July 27, 2004 at 3:57 pm

I won’t point out how old Jimmy Carter looked last night, since I know the GOP will roll Gerald Ford out of cold storage next month for his appearance at the convention. I will point out how funny it was to hear Jimmy Carter lecture the Bush administration on foreign policy:

After 9/11, America stood proud, wounded but determined and united. A cowardly attack on innocent civilians brought us an unprecedented level of cooperation and understanding around the world. But in just 34 months, we have watched with deep concern as all this goodwill has been squandered by a virtually unbroken series of mistakes and miscalculations. Unilateral acts and demands have isolated the United States from the very nations we need to join us in combating terrorism.
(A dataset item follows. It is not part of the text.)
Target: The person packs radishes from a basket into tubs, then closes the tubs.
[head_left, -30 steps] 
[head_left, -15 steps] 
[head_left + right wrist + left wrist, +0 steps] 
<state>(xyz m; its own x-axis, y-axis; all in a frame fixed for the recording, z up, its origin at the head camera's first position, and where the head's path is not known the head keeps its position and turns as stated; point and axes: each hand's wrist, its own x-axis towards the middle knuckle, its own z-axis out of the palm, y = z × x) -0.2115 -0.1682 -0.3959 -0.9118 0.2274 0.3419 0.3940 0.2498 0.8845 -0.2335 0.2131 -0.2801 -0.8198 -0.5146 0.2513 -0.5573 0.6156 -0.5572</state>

Hmmm … Here are some gems of foreign policy that have come from Carter in the past:

Carter said of Kim Il Sung, a brutal Stalinist dictator, “I found him to be vigorous, intelligent, surprisingly well-informed about the technical issues and in charge of the decisions about this country.” As for the North Koreans, Muravchik wrote, Carter said the “people were very friendly and open.” The capital, Pyongyang, is a “bustling city,” where customers “pack the department stores,” which looked like “Wal-Mart in Americus, Georgia.”

Carter noted that Yugoslavia’s Marshall Tito was also “a man who believes in human rights.” Carter saluted the dictator as “a great and courageous leader” who “has led his people and protected their freedom almost for the last 40 years.” He publicly told Romanian dictator Nicolae Ceausescu, “Our goals are the same. … We believe in enhancing human rights. We believe that we should enhance, as independent nations, the freedom of our own people.”

He told Haitian dictator Lt. Gen. Raoul Cedras he was “ashamed of what my country has done to your country.” He’s praised the mass-murdering leaders of Syria and Ethiopia. He endorsed Yasser Arafat’s sham election and grumbled about the legitimate vote that ousted Sandanista Daniel Ortega in Nicaragua.